D’où un « nouvel ancrage international », dernier chapitre de cette première partie chronologique ou plus simplement historique. Cette « nouvelle entrée » a permis au pays de se resituer dans une Asie en forte croissance économique. Mais les tensions en Corée supposent aussi de clarifier un rôle assumé d’État non aligné.

La seconde partie, celle-ci thématique (« Mutations politiques et économiques »), permet une analyse de ce qu’est dans ses variantes successives « l’État-Parti », une rapide (peut-être un peu trop…) analyse de l’économie et plus spécifiquement du monde rural et d’un phénomène relativement nouveau, les modalités de la transition urbaine. Chacun des chapitres correspondants est probablement ce qu’apporte l’ouvrage de plus nouveau pour le lecteur généraliste, car si de temps à autre, des articles spécialisés dans des revues non moins spécialisées paraissent en langue française, ils ne touchent guère le grand public.  

La troisième partie, tout autant thématique, (« Dynamiques sociales »), est peut-être la plus neuve de l’ouvrage, car elle rapporte au lecteur, à partir d’un point de départ enraciné dans la période coloniale, les principales évolutions depuis quatre ou cinq décennies, de l’urbanisation, des inégalités sociales, des déséquilibres régionaux, des relations avec les minorités, de l’état actuel des religions.

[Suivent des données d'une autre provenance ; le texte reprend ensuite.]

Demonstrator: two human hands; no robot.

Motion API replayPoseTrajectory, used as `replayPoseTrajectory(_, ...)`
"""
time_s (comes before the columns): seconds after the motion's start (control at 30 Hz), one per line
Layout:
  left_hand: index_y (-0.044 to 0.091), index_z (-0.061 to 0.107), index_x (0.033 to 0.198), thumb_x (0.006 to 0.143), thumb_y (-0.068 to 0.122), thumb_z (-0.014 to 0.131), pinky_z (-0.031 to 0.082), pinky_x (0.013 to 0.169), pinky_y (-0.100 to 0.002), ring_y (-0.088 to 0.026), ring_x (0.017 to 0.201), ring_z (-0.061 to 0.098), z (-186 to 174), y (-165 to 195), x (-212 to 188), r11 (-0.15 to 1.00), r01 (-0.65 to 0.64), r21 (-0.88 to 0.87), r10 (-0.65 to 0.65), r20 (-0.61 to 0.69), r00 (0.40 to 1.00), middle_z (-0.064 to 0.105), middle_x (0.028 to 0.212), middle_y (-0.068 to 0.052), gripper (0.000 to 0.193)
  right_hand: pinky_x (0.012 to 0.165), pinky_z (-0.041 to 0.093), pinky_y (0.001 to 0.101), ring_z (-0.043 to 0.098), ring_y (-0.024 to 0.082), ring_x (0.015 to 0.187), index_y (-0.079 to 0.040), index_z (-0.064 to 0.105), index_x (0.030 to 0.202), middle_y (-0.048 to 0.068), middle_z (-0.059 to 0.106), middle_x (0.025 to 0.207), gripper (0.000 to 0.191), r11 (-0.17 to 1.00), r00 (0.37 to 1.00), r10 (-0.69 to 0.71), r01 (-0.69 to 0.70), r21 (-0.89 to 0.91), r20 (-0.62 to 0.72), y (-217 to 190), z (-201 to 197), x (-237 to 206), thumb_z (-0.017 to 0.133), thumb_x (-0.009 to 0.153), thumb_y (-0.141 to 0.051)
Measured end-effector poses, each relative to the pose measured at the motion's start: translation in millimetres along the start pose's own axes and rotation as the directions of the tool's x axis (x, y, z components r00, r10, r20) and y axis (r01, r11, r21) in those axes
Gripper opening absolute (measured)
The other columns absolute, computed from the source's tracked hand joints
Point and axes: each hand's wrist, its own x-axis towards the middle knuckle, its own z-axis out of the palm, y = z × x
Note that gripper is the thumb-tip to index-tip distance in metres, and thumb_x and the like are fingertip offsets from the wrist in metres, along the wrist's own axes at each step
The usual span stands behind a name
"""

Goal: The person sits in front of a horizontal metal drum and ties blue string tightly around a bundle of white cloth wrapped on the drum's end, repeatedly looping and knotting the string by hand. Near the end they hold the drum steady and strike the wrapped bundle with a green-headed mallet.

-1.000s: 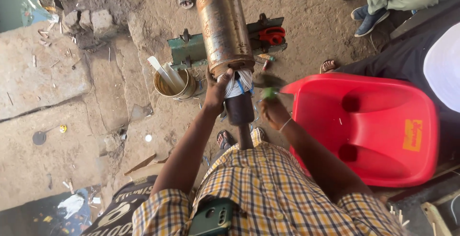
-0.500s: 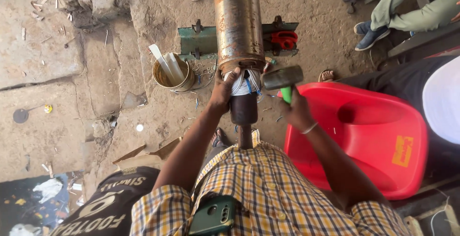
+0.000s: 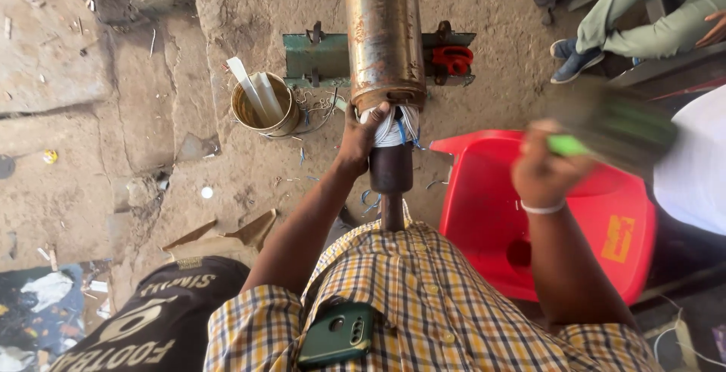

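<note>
The rusty cylindrical motor housing [image 3: 384, 35] lies clamped in a green vise [image 3: 321, 58] on the dirt floor, its winding wires [image 3: 389, 126] bunched at the near end. The left hand [image 3: 359, 137] is closed around that wire bundle and the dark shaft [image 3: 391, 168]. The right hand [image 3: 544, 168] grips a green-handled hammer [image 3: 612, 126], raised and blurred, right of the housing. Judged progress: striking underway; windings not yet freed.

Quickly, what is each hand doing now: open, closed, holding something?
Left hand: closed around the wire bundle under the rusty cylinder.
Right hand: closed on a blurred hammer with a green handle.
</note>
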Motion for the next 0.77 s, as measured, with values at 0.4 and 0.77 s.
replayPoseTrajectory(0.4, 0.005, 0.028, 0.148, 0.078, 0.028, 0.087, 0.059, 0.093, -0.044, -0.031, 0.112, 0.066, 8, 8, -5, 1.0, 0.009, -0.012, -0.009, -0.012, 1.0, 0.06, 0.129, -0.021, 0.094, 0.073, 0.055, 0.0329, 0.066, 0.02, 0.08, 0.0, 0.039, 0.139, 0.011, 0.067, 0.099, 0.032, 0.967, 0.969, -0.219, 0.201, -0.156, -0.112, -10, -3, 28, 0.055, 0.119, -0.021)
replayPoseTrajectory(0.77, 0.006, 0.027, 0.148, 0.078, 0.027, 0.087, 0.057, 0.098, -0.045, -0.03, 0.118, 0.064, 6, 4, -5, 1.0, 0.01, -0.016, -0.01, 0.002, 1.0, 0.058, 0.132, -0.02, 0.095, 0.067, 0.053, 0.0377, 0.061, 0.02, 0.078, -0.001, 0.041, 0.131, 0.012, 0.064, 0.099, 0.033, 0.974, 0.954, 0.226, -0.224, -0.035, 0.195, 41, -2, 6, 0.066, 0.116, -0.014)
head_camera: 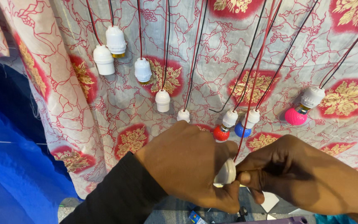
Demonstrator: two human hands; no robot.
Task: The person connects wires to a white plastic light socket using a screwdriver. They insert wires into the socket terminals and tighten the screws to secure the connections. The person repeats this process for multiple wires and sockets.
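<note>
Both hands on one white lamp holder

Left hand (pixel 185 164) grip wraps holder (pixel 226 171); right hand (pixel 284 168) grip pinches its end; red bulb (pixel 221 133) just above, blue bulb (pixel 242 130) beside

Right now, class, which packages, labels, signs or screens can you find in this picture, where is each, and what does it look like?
Small package: bottom edge, below the left hand; boxy, blue with yellow and white, partly cut off.
White card or paper piece: on the floor under the right hand; flat, angular, blank as far as visible.
No signs or screens are in view.
</note>
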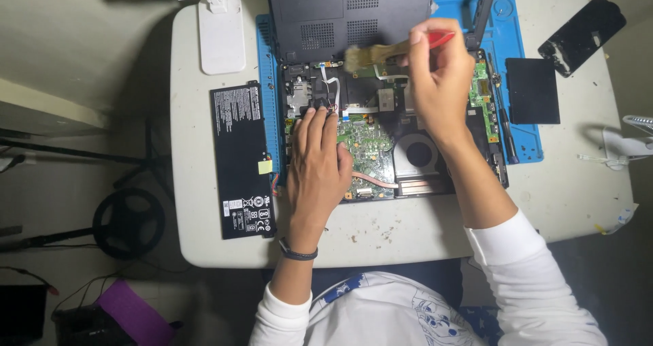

Il n’est pas tout à fait sûr que cet ouvrage fort intéressant le soit parce qu’il sortirait de « catégories figées », comme il est dit en introduction. Du point de vue du lecteur moyennement averti, il est fort intéressant parce qu’il réussit un tour de force : celui de lui proposer en un format compact une bonne description, raisonnablement détaillée, d’un actuel Viêt Nam en le resituant à la fois dans l’histoire et dans son actuel recentrage en Asie du Sud-Est. Le rédacteur de la présente note de lecture y a pris un intérêt certain.